Find the word "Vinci" in the listing. Copy out each line where it occurs.
GIVEN INFORMATION: Begin
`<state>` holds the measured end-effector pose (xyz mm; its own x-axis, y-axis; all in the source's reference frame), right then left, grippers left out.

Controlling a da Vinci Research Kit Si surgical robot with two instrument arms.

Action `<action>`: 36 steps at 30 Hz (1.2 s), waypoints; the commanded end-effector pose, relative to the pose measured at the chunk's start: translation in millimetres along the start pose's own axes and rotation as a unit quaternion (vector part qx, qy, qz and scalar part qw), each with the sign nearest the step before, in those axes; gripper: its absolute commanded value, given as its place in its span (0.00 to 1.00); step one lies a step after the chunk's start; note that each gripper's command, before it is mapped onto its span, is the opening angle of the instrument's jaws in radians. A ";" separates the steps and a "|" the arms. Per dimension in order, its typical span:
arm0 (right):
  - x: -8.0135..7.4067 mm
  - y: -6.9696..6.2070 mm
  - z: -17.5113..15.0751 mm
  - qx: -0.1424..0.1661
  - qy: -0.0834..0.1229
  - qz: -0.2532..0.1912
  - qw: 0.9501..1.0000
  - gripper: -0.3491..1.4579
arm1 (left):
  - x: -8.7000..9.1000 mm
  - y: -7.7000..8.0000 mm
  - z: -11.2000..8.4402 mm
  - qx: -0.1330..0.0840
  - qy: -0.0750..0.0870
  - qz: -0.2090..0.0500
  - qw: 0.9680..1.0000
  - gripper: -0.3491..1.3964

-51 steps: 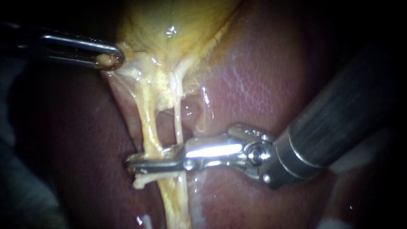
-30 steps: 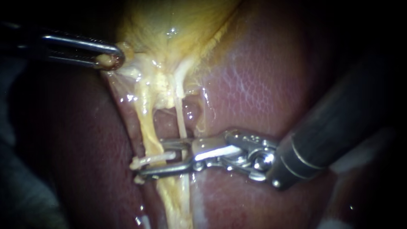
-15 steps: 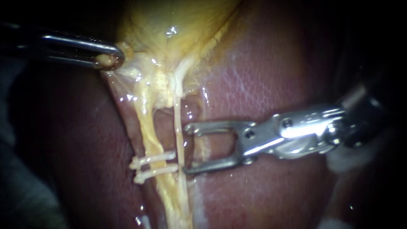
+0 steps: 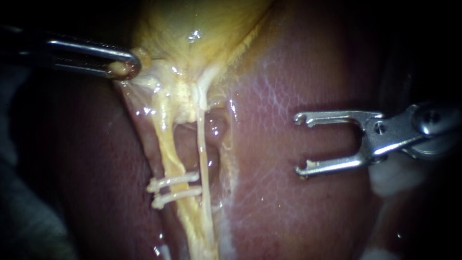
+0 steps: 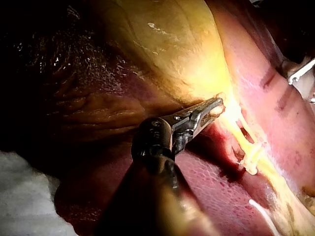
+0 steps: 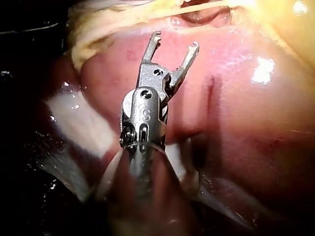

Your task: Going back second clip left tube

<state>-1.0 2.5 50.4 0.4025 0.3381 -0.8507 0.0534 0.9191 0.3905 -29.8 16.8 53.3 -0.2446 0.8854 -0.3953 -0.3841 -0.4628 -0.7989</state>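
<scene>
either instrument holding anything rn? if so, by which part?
Left instrument: jaws shut on the gallbladder, gripping a small nub of tissue at its narrow end. Right instrument: jaws open, nothing held.

Left instrument [image 4: 127, 67] pinches tissue [image 4: 143, 57]; right instrument [image 4: 297, 144] gapes wide.

Light falls on the middle of the field, glinting off the wet liver [image 4: 298, 86], and fades to black at the edges. A white cloth [image 5: 24, 196] lies beside the liver, dimly lit at the margin.
</scene>
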 end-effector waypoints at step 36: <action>0.2 -0.6 0.5 0.017 -0.024 -0.011 1.000 0.47 | -4.3 -4.6 8.7 0.001 -0.010 0.007 1.000 0.00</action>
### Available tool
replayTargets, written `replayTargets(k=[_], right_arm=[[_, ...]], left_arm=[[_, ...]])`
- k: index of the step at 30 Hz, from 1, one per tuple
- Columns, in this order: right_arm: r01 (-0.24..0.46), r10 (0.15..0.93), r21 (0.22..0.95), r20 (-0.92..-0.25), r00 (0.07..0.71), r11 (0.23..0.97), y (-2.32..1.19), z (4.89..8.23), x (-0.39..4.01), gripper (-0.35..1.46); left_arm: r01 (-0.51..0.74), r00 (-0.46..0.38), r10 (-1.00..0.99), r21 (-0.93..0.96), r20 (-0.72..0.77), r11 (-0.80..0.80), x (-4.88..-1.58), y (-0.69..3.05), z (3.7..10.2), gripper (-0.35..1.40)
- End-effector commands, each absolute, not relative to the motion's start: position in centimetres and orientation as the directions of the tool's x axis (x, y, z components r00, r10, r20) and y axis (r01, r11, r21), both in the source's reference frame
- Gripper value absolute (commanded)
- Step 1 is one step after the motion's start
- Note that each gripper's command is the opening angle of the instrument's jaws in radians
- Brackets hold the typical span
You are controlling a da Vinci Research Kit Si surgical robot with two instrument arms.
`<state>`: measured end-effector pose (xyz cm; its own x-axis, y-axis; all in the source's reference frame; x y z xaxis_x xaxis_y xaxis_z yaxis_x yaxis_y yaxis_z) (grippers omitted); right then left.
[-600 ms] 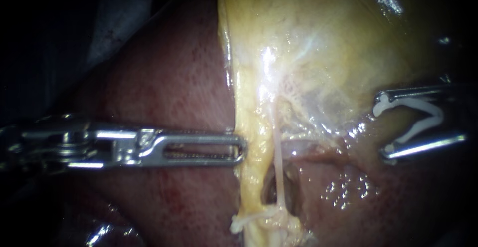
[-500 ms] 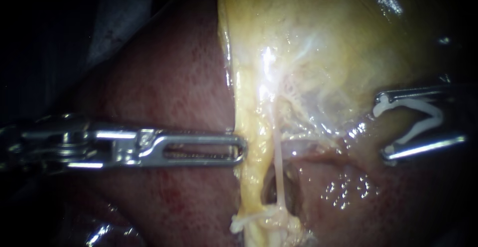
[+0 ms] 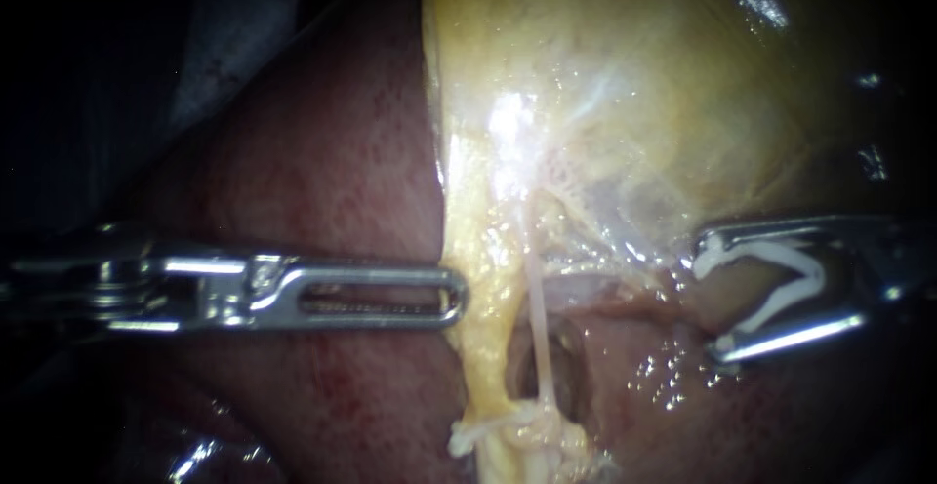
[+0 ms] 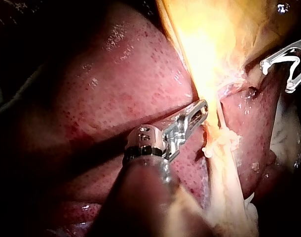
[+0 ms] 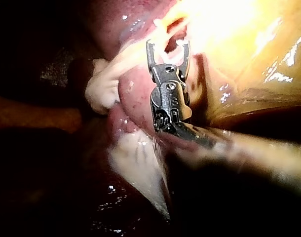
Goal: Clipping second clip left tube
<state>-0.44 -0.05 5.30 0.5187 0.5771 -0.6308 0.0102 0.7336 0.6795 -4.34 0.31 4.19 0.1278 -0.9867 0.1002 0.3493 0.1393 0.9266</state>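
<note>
Now, left instrument [image 3: 457,294] end effector pressed together (at gallbladder [image 3: 625,84] edge), right instrument [image 3: 709,301] pinching white clip [image 3: 816,271].

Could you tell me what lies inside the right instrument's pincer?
A white clip, bent open, touching both halves of the right instrument. The tube is not between its arms; tissue beneath the lower half is covered.

Left instrument [image 3: 454,296] is bright steel, its tip long and slotted. Right instrument [image 3: 711,301] has two thin steel jaws.

Nothing legible stands on the tissue [image 3: 322,152]. The left instrument [image 4: 200,109] carries a small mark [image 4: 143,137], seemingly unreadable.
</note>
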Motion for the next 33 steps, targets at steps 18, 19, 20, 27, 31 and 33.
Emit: replayTargets(k=[18,19,20,27,31,33], right_arm=[[0.048,0.606,0.742,-0.582,0.543,0.669,-0.54,5.76,0.31,0.55],[0.050,0.607,0.744,-0.580,0.544,0.666,-0.56,5.78,0.35,0.55],[0.055,0.603,0.743,-0.582,0.545,0.667,-0.57,5.80,0.38,0.55],[0.072,0.595,0.744,-0.585,0.551,0.664,-0.65,5.97,0.61,0.53],[0.087,0.588,0.744,-0.589,0.555,0.663,-0.69,6.09,0.67,0.53],[0.095,0.583,0.742,-0.593,0.556,0.664,-0.70,6.14,0.68,0.53]], left_arm=[[0.344,0.128,-0.987,0.930,0.092,0.132,-4.15,0.24,3.91,-0.35],[0.344,0.129,-0.987,0.930,0.092,0.131,-4.15,0.24,3.90,-0.35],[0.344,0.129,-0.987,0.930,0.092,0.131,-4.15,0.24,3.89,-0.35],[0.343,0.129,-0.987,0.930,0.091,0.131,-4.14,0.22,3.82,-0.35],[0.343,0.129,-0.987,0.930,0.091,0.131,-4.14,0.22,3.82,-0.35],[0.343,0.129,-0.987,0.930,0.091,0.131,-4.13,0.21,3.82,-0.35]])
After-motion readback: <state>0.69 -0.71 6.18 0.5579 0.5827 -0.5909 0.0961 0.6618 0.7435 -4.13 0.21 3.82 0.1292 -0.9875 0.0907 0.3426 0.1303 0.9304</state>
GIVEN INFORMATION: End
* TASK SOLUTION
Controlling a da Vinci Research Kit Si surgical robot with two instrument arms.
You are controlling a da Vinci Research Kit Si surgical robot with two instrument arms.

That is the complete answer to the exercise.